Smith’s AB ’00 pathway to earning his UGA degree took more twists and turns than most. He was accepted to the university in 1980 and graduated 20 years later in 2000 while he was taking part in UGA’s study away program at Oxford University in England.
Smith continued his education at Cambridge University and was the first African American to be accepted to and receive a degree from the department of history of art and architecture. He graduated with a master’s degree in philosophy in 2004.
“It took what it took,” he says. “It was the most wonderful, glorious, informative, difficult thing I’ve ever undertaken. And that’s what made it worth it.”
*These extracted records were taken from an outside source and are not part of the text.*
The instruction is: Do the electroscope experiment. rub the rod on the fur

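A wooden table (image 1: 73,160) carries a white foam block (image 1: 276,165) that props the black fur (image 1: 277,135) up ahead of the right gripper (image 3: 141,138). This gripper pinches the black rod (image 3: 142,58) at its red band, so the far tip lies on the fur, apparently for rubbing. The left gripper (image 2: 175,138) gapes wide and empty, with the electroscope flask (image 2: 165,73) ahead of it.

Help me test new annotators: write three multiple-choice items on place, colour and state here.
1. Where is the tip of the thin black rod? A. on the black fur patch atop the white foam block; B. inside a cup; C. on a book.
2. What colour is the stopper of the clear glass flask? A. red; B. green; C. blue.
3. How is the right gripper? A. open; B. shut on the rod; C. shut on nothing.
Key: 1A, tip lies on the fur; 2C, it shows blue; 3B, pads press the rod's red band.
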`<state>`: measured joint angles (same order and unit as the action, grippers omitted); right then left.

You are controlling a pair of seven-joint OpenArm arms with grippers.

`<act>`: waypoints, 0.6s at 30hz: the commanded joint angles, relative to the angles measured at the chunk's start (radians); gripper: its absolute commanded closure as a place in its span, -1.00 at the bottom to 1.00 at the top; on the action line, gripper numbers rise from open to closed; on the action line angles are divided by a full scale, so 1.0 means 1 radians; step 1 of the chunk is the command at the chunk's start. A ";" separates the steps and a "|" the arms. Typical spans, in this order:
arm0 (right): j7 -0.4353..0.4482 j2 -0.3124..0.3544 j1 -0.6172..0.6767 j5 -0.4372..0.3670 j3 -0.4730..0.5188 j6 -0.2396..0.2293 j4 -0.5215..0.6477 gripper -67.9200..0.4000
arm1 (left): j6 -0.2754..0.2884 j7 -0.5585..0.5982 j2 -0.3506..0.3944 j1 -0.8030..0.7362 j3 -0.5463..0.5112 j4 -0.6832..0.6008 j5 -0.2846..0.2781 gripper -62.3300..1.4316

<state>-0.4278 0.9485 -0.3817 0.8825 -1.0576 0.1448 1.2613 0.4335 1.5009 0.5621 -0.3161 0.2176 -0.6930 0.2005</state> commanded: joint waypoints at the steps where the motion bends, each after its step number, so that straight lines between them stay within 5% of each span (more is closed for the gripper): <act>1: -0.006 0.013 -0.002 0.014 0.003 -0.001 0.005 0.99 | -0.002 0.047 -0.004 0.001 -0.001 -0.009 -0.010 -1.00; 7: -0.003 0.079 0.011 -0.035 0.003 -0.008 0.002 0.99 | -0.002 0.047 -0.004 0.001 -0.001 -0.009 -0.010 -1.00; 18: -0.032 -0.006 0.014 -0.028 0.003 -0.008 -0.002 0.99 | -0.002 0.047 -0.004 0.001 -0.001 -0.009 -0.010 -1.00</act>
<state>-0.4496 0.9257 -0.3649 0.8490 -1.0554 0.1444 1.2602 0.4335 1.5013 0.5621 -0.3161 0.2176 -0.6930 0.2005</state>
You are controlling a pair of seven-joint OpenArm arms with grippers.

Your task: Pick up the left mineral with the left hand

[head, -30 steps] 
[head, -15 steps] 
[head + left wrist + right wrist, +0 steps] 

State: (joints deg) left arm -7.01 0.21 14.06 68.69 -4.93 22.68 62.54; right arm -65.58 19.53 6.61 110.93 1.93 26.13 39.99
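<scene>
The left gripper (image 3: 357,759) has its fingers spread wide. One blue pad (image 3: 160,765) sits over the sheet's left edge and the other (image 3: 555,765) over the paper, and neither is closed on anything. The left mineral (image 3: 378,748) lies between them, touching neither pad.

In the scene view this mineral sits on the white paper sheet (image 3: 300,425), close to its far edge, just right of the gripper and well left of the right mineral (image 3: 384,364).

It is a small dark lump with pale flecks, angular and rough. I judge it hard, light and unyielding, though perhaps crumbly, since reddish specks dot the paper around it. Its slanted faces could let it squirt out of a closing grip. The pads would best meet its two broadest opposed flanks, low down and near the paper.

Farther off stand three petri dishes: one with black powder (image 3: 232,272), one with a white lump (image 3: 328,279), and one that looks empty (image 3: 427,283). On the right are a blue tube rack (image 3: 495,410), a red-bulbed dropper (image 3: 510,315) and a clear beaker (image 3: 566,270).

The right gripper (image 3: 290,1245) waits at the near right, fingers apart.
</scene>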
For two years after Calvin took his first break from UGA, he answered that show business call, singing his heart out on the national tour for Gentlemen Prefer Blondes or on a plane to wherever the next showing was.
He hasn’t slowed down.
I was on the road doing Evita for a couple of years, but I kept coming back to the university because that degree was important to me. In fact, the entire UGA community has remained incredibly close to my spirit.” — Calvin Orlando Smith AB ’00
Smith made his Broadway debut as the pirate Cecco in Peter Pan before joining the show on its international tour. Since then, he has performed major roles in Music Man, My Fair Lady, and the world premiere of Pinocchio, among others.
In all, over the past 40 years, Smith has performed three shows on Broadway, seven national tours, and too many concerts to count. During the periods he wasn’t on stage, Smith would come back and take classes at UGA.
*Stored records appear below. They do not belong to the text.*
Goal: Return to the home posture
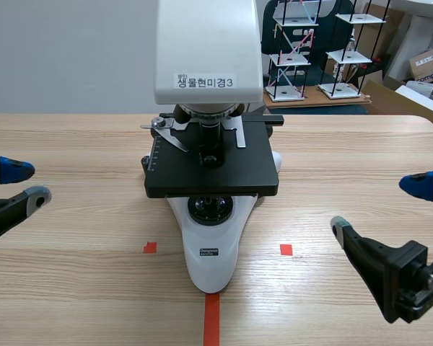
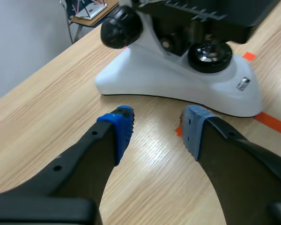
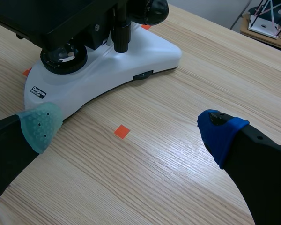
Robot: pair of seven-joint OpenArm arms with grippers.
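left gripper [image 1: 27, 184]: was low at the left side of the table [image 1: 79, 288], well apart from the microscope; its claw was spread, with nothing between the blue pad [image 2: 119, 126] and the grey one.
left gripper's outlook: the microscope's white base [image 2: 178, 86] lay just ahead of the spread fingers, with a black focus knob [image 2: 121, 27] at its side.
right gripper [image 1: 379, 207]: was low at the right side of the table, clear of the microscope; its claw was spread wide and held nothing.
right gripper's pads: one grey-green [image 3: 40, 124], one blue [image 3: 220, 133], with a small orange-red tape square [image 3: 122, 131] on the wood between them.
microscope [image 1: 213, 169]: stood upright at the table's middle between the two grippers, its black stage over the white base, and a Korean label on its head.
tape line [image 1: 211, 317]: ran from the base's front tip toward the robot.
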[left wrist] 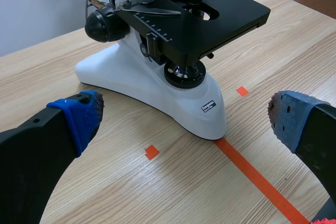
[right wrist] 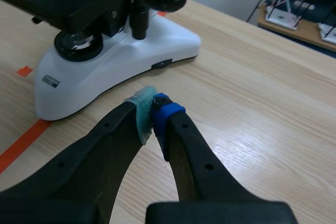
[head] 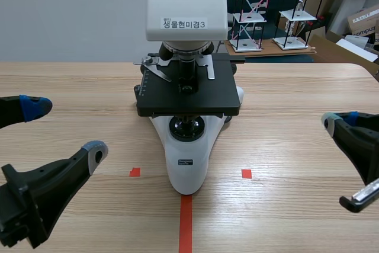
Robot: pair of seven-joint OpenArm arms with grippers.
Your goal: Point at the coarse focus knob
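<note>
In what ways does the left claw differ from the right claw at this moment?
The left claw is open, its pads far apart; the right claw is shut, its pads meeting. The left claw sits at the left side of the microscope, the right claw at its right side. Both hold nothing, and neither touches the microscope.

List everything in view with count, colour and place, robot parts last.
microscope: 1, white with black stage, table centre
focus knobs: 2, black, one each side of microscope
table: 1, light wood, under everything
tape marks: 1 line, 2 squares, orange-red, before microscope
rod-and-plate models: several, black and white, behind the table
cardboard box: 1, brown, far back right
left gripper: 1, black, jaws open, left of microscope
right gripper: 1, black, jaws shut, right of microscope
</note>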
“I was on the road doing Evita for a couple of years, but I kept coming back to the university because that degree was important to me,” he says. “In fact, the entire UGA community has remained incredibly close to my spirit.”
His musical talents have taken him beyond the stage as well. From singing backup on Garth Brooks’ stadium tour to making his debut at Carnegie Hall in Brahms’ Requiem, Smith is a man of many talents.
And he has never forgotten his beginnings in Athens. He has shared the stage more than once with hometown heroes The B-52s, and in 1993, he put his travels on hold to do a one-man show that reopened the historic Morton Theatre. He remembers it as “one of my proudest moments because we all came together as a community.”
This year, his name was added to the Athens Music Walk of Fame just in time for a planned solo concert in 2024 to honor King Charles III’s coronation. Smith won’t be intimidated, though: He once sang The Star-Spangled Banner for the king’s father, the late Prince Philip, the Duke of Edinburgh.